What you have to do: Return the listing below in full, with every line exactly as it is.
^^^^
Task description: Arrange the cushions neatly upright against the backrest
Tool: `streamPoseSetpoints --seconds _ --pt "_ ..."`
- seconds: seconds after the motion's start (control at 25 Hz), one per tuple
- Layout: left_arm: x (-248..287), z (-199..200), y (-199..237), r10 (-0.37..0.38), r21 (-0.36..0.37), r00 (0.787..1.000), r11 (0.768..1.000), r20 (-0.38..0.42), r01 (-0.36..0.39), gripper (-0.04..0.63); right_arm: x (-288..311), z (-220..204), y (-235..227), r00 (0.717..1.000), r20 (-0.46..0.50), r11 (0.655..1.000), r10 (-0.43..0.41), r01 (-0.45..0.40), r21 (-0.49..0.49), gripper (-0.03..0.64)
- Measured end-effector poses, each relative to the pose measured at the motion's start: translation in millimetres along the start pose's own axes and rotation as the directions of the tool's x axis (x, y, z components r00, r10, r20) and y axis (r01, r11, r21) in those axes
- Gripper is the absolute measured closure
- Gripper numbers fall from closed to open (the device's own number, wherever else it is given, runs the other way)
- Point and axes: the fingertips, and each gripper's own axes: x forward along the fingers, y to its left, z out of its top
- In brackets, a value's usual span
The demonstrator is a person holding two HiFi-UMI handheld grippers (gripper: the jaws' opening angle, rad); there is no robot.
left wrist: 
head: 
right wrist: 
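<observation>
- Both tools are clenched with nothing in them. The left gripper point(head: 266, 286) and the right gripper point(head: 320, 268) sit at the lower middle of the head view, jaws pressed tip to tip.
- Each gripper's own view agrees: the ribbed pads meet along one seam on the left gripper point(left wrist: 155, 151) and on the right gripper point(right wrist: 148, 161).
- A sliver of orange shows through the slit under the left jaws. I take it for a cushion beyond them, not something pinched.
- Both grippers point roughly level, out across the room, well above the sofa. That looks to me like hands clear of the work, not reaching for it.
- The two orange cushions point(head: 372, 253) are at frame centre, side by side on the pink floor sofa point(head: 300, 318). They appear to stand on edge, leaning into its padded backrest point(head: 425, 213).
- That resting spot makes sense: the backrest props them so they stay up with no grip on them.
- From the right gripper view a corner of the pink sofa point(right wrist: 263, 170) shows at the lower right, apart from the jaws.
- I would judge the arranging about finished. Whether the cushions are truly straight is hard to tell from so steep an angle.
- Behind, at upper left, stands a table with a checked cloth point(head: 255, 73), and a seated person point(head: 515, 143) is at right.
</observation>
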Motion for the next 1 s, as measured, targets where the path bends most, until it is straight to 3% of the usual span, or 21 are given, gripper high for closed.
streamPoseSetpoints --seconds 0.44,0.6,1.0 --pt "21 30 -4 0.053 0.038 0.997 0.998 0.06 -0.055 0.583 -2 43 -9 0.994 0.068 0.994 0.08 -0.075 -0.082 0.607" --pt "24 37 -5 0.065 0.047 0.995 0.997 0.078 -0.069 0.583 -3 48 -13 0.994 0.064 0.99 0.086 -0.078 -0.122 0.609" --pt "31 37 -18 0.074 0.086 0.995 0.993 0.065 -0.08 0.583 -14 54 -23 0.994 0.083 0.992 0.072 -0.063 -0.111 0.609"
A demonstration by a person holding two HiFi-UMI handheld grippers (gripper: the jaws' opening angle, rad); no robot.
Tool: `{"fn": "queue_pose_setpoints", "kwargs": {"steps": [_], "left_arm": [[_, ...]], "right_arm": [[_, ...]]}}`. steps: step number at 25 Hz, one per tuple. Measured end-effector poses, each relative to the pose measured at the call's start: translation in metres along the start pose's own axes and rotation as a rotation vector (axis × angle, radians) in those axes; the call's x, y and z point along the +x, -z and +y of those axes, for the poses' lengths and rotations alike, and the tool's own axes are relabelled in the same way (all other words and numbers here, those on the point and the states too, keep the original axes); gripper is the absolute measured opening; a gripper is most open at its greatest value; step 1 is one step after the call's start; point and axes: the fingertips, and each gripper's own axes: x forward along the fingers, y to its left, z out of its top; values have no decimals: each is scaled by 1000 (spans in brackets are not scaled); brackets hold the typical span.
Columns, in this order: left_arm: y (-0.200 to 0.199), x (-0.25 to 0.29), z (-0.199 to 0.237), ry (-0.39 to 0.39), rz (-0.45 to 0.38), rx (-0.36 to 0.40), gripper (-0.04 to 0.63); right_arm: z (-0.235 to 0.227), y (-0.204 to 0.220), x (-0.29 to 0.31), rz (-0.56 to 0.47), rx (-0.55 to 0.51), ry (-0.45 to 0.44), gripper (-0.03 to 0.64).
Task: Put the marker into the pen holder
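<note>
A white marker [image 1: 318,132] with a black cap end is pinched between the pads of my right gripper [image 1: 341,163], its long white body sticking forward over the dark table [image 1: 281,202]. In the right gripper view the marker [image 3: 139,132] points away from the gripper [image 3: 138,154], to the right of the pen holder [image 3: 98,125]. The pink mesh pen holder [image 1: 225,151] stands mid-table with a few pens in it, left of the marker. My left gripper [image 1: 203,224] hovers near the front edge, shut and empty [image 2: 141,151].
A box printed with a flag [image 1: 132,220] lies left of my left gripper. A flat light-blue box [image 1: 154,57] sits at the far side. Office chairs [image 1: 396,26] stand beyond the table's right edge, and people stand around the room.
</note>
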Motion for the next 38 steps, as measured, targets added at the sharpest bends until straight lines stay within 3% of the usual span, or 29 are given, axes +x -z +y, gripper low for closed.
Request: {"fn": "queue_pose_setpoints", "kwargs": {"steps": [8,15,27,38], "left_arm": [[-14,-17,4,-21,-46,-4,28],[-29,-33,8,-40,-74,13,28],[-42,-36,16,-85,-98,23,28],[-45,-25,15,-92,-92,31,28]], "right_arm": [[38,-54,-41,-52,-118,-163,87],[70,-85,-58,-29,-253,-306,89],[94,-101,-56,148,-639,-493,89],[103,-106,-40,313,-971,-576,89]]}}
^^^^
Exercise answer:
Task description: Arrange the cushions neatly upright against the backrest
Tool: `streamPoseSetpoints --seconds _ --pt "_ ..."`
- seconds: seconds after the motion's start (control at 25 Hz), one per tuple
- Layout: left_arm: x (-248..287), z (-199..200), y (-199..237), r10 (-0.37..0.38), r21 (-0.36..0.37), r00 (0.787..1.000), r11 (0.768..1.000), r20 (-0.38..0.42), r01 (-0.36..0.39), gripper (-0.04..0.63); right_arm: x (-288..311), z (-220..204), y (-235..227), r00 (0.717..1.000), r20 (-0.46..0.50), r11 (0.655..1.000), r10 (-0.43..0.41), r01 (-0.45..0.40), r21 (-0.49..0.49), gripper (-0.03..0.64)
- Measured end-effector poses, each relative to the pose measured at the motion's start: translation in millimetres along the start pose's own axes and rotation as the directions of the tool's x axis (x, y, z components r00, r10, r20) and y axis (r01, r11, r21) in those axes
- Gripper is the absolute measured closure
- Gripper numbers fall from closed to open (the device's own number, wherever else it is given, runs the other way)
- Point and axes: the fingertips, and each gripper's own axes: x forward along the fingers, y to its left, z out of its top
- In brackets, a value's usual span
The demonstrator is a person holding two HiFi-UMI handheld grippers (gripper: the jaws' opening angle, rad); there is no robot.
left wrist: 
head: 
right wrist: 
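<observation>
- Both tools are clenched with nothing in them. The left gripper point(head: 266, 286) and the right gripper point(head: 320, 268) sit at the lower middle of the head view, jaws pressed tip to tip.
- Each gripper's own view agrees: the ribbed pads meet along one seam on the left gripper point(left wrist: 155, 151) and on the right gripper point(right wrist: 148, 161).
- A sliver of orange shows through the slit under the left jaws. I take it for a cushion beyond them, not something pinched.
- Both grippers point roughly level, out across the room, well above the sofa. That looks to me like hands clear of the work, not reaching for it.
- The two orange cushions point(head: 372, 253) are at frame centre, side by side on the pink floor sofa point(head: 300, 318). They appear to stand on edge, leaning into its padded backrest point(head: 425, 213).
- That resting spot makes sense: the backrest props them so they stay up with no grip on them.
- From the right gripper view a corner of the pink sofa point(right wrist: 263, 170) shows at the lower right, apart from the jaws.
- I would judge the arranging about finished. Whether the cushions are truly straight is hard to tell from so steep an angle.
- Behind, at upper left, stands a table with a checked cloth point(head: 255, 73), and a seated person point(head: 515, 143) is at right.
</observation>
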Motion for the next 1 s, as measured, targets where the path bends most, until it is straight to 3% of the usual span, or 21 are given, gripper high for closed.
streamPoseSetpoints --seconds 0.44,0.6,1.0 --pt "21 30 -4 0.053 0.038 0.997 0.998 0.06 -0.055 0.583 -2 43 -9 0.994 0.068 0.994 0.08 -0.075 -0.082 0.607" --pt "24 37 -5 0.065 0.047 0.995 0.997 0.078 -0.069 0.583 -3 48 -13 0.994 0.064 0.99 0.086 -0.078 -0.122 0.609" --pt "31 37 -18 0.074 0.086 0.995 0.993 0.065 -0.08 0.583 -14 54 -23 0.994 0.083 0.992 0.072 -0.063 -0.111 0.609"
A demonstration by a person holding two HiFi-UMI handheld grippers (gripper: the jaws' opening angle, rad); no robot.
Tool: `{"fn": "queue_pose_setpoints", "kwargs": {"steps": [_], "left_arm": [[_, ...]], "right_arm": [[_, ...]]}}`. steps: step number at 25 Hz, one per tuple. Measured end-effector poses, each relative to the pose measured at the call's start: translation in metres along the start pose's own axes and rotation as a rotation vector (axis × angle, radians) in those axes; the call's x, y and z point along the +x, -z and +y of those axes, for the poses' lengths and rotations alike, and the tool's own axes are relabelled in the same way (all other words and numbers here, those on the point and the states too, keep the original axes); gripper is the absolute measured opening; a gripper is most open at its greatest value; step 1 is one step after the call's start; point and axes: the fingertips, and each gripper's own axes: x forward along the fingers, y to its left, z out of its top; values have no decimals: each is scaled by 1000 (spans in brackets are not scaled); brackets hold the typical span.
Columns, in this order: left_arm: y (-0.200 to 0.199), x (-0.25 to 0.29), z (-0.199 to 0.237), ry (-0.39 to 0.39), rz (-0.45 to 0.38), rx (-0.36 to 0.40), gripper (-0.04 to 0.63); right_arm: z (-0.235 to 0.227), y (-0.204 to 0.220), x (-0.29 to 0.31), rz (-0.56 to 0.47), rx (-0.55 to 0.51), ry (-0.45 to 0.44), gripper (-0.03 to 0.64).
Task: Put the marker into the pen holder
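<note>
A white marker [image 1: 318,132] with a black cap end is pinched between the pads of my right gripper [image 1: 341,163], its long white body sticking forward over the dark table [image 1: 281,202]. In the right gripper view the marker [image 3: 139,132] points away from the gripper [image 3: 138,154], to the right of the pen holder [image 3: 98,125]. The pink mesh pen holder [image 1: 225,151] stands mid-table with a few pens in it, left of the marker. My left gripper [image 1: 203,224] hovers near the front edge, shut and empty [image 2: 141,151].
A box printed with a flag [image 1: 132,220] lies left of my left gripper. A flat light-blue box [image 1: 154,57] sits at the far side. Office chairs [image 1: 396,26] stand beyond the table's right edge, and people stand around the room.
</note>
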Motion for the next 38 steps, as measured, targets added at the sharpest bends until straight lines stay within 3% of the usual span, or 29 are given, axes +x -z +y, gripper low for closed.
Request: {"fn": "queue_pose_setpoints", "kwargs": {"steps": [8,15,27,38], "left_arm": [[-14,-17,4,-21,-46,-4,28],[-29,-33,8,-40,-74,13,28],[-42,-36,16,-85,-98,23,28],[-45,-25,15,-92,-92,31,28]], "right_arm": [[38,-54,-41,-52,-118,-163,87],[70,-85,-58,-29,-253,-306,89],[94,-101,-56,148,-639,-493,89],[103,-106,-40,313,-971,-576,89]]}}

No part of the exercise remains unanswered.